Friday 25 January 2013

Les Miserables: my miserable truth

After our first attempt, thwarted by the unrelenting snowfall, we made it to Les Mis in the cosy atmosphere of the art deco-esque Ritz. I'd loved the stage production in the West End, and had wept at 'Empty Chairs' and 'Bring Him Home'.

A few years after, at Drama school, we had to present a 'big song'. I was rehearsing 'Bring Him Home.' I could barely get two lines out before the emotion overtook and I was in tears. If I made it to four lines, the rest of the class were in tears.
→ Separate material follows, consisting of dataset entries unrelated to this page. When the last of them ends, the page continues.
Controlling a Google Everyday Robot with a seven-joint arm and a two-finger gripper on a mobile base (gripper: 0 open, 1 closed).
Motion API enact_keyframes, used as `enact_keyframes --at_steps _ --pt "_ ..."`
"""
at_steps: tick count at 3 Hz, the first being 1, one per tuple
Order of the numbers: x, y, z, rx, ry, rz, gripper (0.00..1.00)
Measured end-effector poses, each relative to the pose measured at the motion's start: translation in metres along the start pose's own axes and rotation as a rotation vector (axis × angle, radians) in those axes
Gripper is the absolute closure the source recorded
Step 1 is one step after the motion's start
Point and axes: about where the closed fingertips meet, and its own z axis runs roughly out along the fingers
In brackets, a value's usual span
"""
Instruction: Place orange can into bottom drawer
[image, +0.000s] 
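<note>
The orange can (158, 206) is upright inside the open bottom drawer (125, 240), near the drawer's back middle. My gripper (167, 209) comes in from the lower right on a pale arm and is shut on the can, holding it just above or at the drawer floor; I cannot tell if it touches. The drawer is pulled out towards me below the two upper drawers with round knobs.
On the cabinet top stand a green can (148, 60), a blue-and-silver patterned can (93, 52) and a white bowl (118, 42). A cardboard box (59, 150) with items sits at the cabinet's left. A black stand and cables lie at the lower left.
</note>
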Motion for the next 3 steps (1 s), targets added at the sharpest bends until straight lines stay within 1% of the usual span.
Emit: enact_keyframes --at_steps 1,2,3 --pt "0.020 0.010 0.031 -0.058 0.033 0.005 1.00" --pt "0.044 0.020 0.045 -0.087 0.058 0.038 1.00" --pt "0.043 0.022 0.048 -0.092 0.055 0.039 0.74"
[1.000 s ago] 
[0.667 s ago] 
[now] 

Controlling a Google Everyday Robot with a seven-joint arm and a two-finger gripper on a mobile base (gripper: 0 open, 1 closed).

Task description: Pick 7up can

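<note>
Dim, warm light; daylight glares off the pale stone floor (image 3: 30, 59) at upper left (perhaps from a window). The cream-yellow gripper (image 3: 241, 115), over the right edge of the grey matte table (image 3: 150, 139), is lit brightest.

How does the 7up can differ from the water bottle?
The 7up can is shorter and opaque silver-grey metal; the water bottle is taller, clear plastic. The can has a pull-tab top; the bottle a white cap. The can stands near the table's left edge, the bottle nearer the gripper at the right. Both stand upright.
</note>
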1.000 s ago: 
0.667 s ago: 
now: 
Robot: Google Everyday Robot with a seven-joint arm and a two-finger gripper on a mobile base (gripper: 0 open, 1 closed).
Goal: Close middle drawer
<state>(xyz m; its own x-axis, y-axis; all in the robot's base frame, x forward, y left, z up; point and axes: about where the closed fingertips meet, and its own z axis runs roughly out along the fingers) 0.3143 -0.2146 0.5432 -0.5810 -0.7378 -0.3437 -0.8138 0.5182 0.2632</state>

So, I went to see the film with an open heart, and high expectations, tissues packed as warned by those who had gone before me.

As we're leaving the cinema Hubs says, "How was that for you?"
"Well..." I answered.
"That good, eh?"

Well...it was very fortunate that there were no actual French people in France at the time of the Revolution, because that would have made casting so much harder. As to why Jean Valjean was Irish as a criminal in his first scene, yet English/Oz after nineteen winters of hard labour, I simply have no idea. Though the timing of the lovely Northern Irish accent calling out over the barricades, "We need your furniture, now!" was either subtley political or overtly humorous. Personally, I laughed.

And why did all the Revolutionaries have their hair done like One Direction? With that and his higher-than-expected voice, Eddie Redmayne has turned into a choir boy, and as such can no longer be lust material. And sorry, girls, but Hugh Jackman warbles! 'Bring him HOWOWOWOWOWOME! He's afrAYAYAYAYAYAid!'

The only pleasure was the astounding cinematography, Hathaway's heart-wrenching rendition of 'I dreamed a dream', and the satisfying crack of Javert's body as it breaks over the weir.

It was always a plot too thin, for me; that a man could steal a loaf of bread, spend 19 years jailed for it, and be hounded for breaking parole by an officious policeman who can't give up the chase, even with a Revolution in the Country's Capital to subdue. Maybe that's all you can expect if you condense one of the longest novels written into two and a half hours.

"So how is your cold heart sitting in your boots, dear?" asks Hubs.

1 comment:

  1. You old cynic, I thought it was great. Susan Boyle's lost a lot of weight though.